After 13 revolutions, Yeager ejected just 5,000 feet above the ground. Falling through the sky, the smoldering ejection seat was briefly snared in his parachute lines and struck him, damaging his helmet and burning his face.
Recently released by Edwards Air Force Base History Office the incredible video in this post shows then Col. Chuck Yeager losing control and crashing an NF-104A on Dec. 10, 1963 at Edwards Air Force Base (AFB).
Col. Charles E. “Chuck” Yeager, famous for breaking the sound barrier 15 years earlier, was selected to set a new altitude record of 120,000 feet, with an NF-104A, a modified Lockheed F-104 Starfighter. On the second of two preparatory flights he lost control, and the plane fell into a flat spin at 65,000 feet. He attempted to restart the engine, and managed to pitch the nose down by deploying a drag chute, but the nose pitched up again and the spin continued.

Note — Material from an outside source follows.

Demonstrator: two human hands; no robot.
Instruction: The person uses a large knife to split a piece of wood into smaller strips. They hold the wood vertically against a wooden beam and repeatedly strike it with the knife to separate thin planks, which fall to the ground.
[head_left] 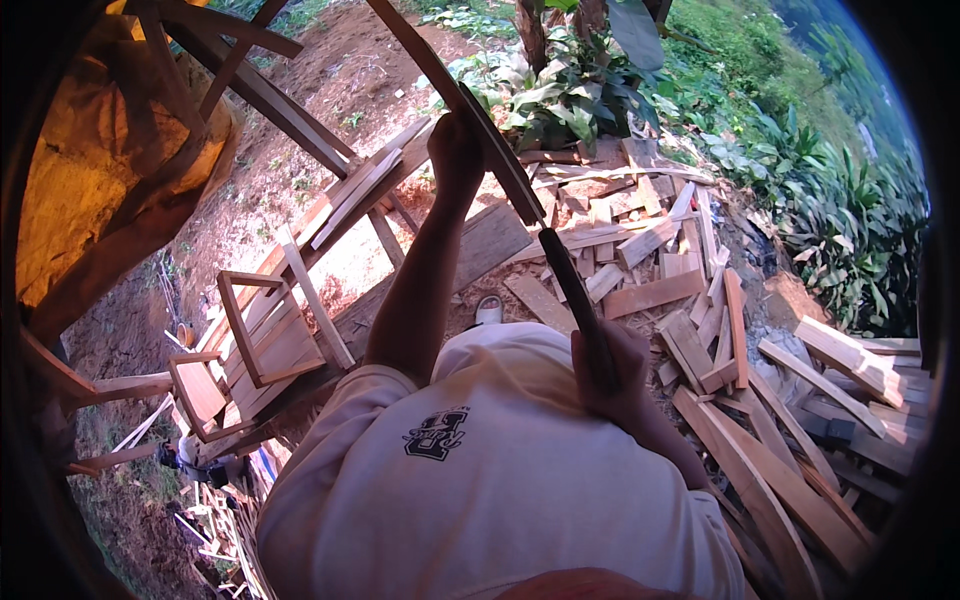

According to The Center for Land Use Interpretation website, after 13 revolutions, Yeager ejected just 5,000 feet above the ground. Falling through the sky, the smoldering ejection seat was briefly snared in his parachute lines and struck him, damaging his helmet and burning his face. He landed near the burning wreckage of his plane, a few miles north of the town of Mojave, and was picked up by U.S. Air Force (USAF) rescue personnel from Edwards.
The NF-104A was a production Starfighter, a Mach 2 interceptor plane, heavily modified with the addition of a liquid-fuel rocket engine at the base of the tail, and reaction-control thrusters to enable maneuvering at extremely high altitudes. Such zoom flights were developed for training pilots in the new Aerospace Research Pilot School at Edwards, part of the emerging manned space program.
Yeager’s crash was heroically depicted in the film The Right Stuff which was adapted from Tom Wolfe’s best-selling 1979 book (click here to read the excerpt from Tom Wolfe’s The Right Stuff describing Yeager’s NF-104 ejection. During filming in 1983, the stuntman playing Yeager falling through the sky died when his parachute failed to open.) Three NF-104A aerospace trainers were built. One survives on static display in front of the U.S. Air Force Test Pilot school at Edwards.